Coins are digital assets that operate on their own independent blockchain. Tokens are digital assets that operate on an existing blockchain network. While coins primarily function as a medium of exchange, tokens aim to offer a wider range of functionalities within a specific project's ecosystem.

Is a token a digital asset? ›

Newer digital assets are based on blockchain or similar technologies. These include non-fungible tokens (NFTs), cryptocurrencies, tokens, crypto assets, tokenized assets, security tokens, and central bank digital currencies.

What is an example of a digital asset that is not a crypto asset? ›

However, since the emergence of blockchain technology, the term 'digital assets' has expanded to include investable asset types such as cryptocurrencies, NFTs, asset-backed tokens, and tokenized real estate.

What are examples of crypto assets? ›

Examples include Bitcoin, Ether, Ripple, and Litecoin.

What is the difference between a digital token and a crypto token? ›

The main difference is that crypto coins have their own independent blockchain, whereas tokens are built on an existing blockchain. Crypto coins are designed to be used as currency, while crypto tokens are intended to represent an interest in an asset and facilitate transactions on a blockchain.

Are crypto assets money? ›

Cryptocurrencies - also known as digital currencies or virtual currencies - are a form of digital money.

Which crypto asset is the oldest? ›

Bitcoin was the first cryptocurrency created and is now the most valuable and well known. It was launched in January 2009 by a computer programmer – or group of programmers – using the pseudonym Satoshi Nakamoto. Nakamoto's actual identity has never been verified.

Is Venmo considered digital asset? ›

Purchasing digital assets using U.S. or other real currency, including through electronic platforms such as PayPal and Venmo.

What is the digital asset question on 1040? ›

According to recent guidance by the IRS, a taxpayer must check the “Yes” box if they: Received digital assets as payment for property or services provided. Received digital assets resulting from a reward or award. Received new digital assets resulting from mining, staking and similar activities.
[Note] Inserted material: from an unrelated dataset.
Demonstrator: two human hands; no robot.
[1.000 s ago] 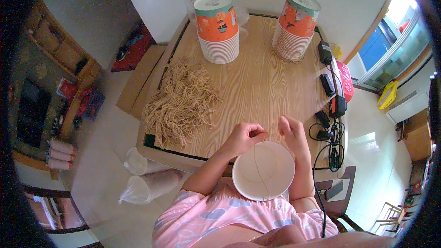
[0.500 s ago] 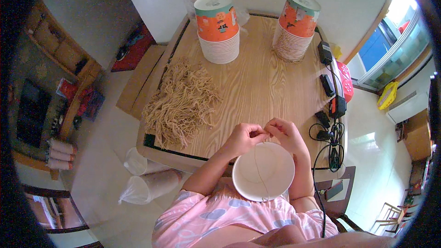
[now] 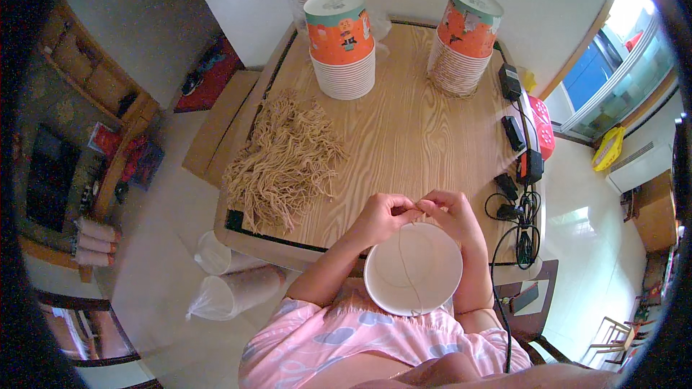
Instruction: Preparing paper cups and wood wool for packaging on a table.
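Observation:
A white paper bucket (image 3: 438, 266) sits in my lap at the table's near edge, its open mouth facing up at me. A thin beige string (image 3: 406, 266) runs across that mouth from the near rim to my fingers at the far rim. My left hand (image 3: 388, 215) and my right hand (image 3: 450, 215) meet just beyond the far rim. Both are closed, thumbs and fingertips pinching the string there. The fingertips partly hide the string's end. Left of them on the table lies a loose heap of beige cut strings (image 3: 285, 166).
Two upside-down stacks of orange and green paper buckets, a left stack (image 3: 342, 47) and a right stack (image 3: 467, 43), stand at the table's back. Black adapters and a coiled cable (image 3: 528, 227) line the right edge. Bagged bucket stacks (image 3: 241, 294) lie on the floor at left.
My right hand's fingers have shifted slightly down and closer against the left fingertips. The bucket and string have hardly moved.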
Do I pay taxes on crypto if I lost money? ›

Yes, you can write off crypto losses on taxes even if you have no gains. If your total capital losses exceed your total capital gains, US taxpayers can deduct the difference as a loss on your tax return, up to $3,000 per year ($1,500 if married filing separately).
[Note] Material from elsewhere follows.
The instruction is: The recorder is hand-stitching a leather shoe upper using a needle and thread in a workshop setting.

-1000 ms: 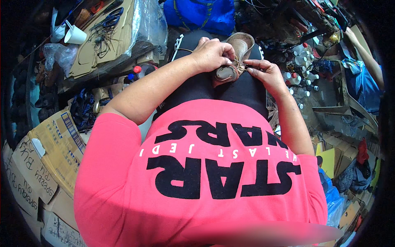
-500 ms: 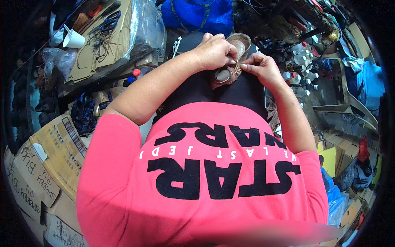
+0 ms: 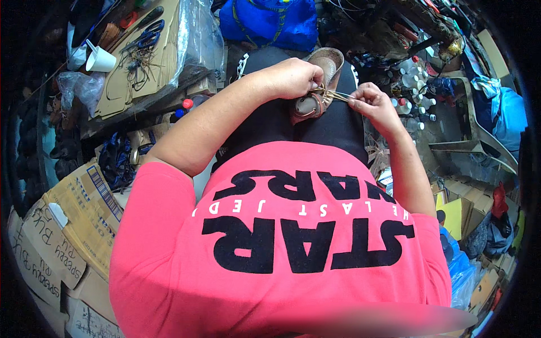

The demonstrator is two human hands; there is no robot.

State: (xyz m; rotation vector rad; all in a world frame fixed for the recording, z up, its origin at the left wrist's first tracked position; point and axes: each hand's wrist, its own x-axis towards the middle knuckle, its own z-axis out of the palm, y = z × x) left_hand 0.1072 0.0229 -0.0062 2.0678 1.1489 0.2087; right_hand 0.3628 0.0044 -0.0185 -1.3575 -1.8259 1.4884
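Beneath the brown shoe (image 3: 310,107), black trousers (image 3: 256,121) are worn. The shoe should prove light and fairly firm, best steadied by its sides. By the left hand (image 3: 297,79), at the shoe's left, and the right hand (image 3: 376,107), off its right, thin lace (image 3: 338,95) is pinched; likely supple, it is best gripped near its ends.

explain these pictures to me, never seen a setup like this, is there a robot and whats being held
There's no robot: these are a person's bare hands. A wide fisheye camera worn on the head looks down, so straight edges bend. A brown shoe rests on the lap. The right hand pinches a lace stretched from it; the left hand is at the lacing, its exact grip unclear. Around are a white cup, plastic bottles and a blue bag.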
What do you mean by crypto assets? ›

Crypto assets are a digital representation of value that you can transfer, store, or trade electronically. This also includes non-fungible tokens (NFTs). Crypto assets are a subset of digital assets that use cryptography to protect digital data and distributed ledger technology to record transactions.

What is the legal definition of crypto assets? ›

A crypto-asset is a digital representation of value or a right that can be transferred or stored electronically using distributed ledger technology or similar technology.

Why is crypto not an asset? ›

Crypto as an asset class is unique from stocks, bonds, real estate, commodities, and other investment vehicles because it is not backed by a physical asset capable of appreciating in value, or a business capable of generating a profit.